Work item - Where a line of the data holds the word "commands", copy that line.

Records supplied -
►

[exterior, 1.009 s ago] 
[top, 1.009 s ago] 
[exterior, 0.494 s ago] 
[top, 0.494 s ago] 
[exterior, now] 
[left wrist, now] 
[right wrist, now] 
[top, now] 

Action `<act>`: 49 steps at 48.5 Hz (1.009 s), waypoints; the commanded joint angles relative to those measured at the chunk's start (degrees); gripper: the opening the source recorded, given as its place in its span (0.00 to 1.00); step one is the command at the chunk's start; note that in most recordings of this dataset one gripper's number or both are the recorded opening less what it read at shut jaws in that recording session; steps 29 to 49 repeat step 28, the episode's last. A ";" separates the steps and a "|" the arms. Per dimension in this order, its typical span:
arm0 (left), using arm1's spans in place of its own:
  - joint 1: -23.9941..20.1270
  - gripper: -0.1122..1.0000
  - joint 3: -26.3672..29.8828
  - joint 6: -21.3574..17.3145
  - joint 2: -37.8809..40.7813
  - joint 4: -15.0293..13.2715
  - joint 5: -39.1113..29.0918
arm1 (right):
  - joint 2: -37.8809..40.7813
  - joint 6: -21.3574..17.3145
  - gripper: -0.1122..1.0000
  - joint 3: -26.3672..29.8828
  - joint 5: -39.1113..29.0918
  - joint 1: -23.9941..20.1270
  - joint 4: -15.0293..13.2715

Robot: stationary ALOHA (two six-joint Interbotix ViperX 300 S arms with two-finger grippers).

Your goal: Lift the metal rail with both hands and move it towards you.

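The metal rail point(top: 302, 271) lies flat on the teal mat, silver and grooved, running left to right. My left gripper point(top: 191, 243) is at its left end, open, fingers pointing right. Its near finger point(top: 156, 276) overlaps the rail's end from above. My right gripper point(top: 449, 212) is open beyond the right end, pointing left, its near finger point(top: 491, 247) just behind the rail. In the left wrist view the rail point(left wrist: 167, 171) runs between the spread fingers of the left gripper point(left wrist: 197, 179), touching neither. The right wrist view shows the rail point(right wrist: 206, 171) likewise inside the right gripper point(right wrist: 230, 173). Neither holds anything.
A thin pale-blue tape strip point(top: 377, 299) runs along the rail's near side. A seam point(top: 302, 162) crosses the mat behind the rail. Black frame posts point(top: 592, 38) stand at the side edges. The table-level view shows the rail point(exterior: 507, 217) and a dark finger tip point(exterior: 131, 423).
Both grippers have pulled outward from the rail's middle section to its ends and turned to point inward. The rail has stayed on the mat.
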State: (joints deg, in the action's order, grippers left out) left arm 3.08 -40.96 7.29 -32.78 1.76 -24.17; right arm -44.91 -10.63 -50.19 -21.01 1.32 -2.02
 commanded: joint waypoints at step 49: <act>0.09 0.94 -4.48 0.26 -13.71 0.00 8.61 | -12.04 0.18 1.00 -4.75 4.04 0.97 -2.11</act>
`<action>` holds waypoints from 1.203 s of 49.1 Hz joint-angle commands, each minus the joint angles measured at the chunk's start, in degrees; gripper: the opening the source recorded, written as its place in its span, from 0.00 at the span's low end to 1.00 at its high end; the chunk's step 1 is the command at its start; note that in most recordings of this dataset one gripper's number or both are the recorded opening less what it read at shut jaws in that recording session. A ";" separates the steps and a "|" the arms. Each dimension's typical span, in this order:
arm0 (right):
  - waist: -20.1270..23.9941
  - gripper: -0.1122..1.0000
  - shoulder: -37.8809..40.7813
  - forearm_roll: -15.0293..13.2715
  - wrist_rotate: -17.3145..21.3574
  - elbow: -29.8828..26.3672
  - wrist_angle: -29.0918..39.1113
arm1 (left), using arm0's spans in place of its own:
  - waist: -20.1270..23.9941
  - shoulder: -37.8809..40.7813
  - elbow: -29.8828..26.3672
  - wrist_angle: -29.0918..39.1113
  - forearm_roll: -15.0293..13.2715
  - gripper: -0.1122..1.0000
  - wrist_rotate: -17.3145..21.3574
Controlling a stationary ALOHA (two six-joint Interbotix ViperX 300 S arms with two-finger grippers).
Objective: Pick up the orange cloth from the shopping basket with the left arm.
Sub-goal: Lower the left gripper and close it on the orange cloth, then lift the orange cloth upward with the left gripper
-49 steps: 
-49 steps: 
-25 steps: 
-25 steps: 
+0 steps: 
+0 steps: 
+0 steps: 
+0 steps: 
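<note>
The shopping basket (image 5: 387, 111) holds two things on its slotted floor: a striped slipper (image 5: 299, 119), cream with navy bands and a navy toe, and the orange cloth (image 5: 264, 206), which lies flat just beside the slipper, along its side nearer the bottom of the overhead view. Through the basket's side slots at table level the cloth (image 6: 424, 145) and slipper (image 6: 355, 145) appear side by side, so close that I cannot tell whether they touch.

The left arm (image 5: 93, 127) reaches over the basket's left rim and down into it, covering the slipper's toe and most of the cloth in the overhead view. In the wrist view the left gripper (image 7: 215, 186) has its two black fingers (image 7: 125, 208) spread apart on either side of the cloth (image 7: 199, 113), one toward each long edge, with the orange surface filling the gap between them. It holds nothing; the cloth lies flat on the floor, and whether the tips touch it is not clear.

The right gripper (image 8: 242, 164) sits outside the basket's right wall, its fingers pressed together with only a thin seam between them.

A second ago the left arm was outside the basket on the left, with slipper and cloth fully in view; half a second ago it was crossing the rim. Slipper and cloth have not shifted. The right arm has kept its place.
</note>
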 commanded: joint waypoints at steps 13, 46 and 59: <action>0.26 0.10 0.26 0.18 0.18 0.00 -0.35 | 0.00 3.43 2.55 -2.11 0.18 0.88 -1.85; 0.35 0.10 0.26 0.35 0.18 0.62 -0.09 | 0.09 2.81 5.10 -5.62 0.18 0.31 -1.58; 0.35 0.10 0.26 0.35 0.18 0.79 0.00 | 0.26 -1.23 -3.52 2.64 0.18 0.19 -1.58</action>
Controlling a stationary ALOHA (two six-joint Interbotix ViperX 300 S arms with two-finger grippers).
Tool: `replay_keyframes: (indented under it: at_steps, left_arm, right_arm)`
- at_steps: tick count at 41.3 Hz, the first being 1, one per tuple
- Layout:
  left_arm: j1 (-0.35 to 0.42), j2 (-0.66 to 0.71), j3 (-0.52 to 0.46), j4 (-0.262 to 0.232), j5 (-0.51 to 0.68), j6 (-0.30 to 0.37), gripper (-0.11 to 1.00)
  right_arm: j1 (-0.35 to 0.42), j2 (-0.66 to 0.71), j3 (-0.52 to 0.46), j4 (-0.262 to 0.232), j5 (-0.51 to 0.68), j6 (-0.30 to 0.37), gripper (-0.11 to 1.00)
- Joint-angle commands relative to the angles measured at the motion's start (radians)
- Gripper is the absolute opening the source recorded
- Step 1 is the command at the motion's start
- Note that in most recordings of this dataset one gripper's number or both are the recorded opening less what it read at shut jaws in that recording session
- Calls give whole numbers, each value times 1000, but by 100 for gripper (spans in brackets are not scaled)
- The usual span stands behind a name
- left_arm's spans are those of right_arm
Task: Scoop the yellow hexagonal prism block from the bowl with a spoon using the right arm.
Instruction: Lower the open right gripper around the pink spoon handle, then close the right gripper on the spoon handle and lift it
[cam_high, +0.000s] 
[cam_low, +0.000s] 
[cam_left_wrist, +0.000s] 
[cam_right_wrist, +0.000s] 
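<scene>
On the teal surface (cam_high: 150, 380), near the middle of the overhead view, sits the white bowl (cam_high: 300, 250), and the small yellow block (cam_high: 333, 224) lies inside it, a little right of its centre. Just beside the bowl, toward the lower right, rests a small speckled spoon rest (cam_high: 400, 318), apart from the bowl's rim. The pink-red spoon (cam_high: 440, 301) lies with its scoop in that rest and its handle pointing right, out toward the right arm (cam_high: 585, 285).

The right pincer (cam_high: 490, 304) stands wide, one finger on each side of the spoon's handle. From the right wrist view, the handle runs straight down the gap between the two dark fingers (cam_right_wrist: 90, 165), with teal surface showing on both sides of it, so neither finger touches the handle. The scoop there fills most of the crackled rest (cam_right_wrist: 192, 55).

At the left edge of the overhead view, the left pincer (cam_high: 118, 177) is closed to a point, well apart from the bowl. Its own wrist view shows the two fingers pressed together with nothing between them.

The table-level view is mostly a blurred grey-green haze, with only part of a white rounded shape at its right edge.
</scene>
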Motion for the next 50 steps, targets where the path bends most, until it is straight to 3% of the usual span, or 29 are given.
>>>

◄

Task output -
`<action>` holds waypoints from 1.203 s of 49.1 Hz joint-angle commands, each minus the joint angles measured at the chunk's start, in degrees; gripper: the opening the source recorded, written as its place in its span, from 0.00 at the span's low end to 1.00 at its high end; the chunk's step 1 is the command at its start; note that in most recordings of this dataset one gripper's number or both are the recorded opening less what it read at shut jaws in that recording session. A ";" separates the steps and a "|" the arms. Each dimension's typical span, in this order:
- Joint-angle commands relative to the angles measured at the motion's start (radians)

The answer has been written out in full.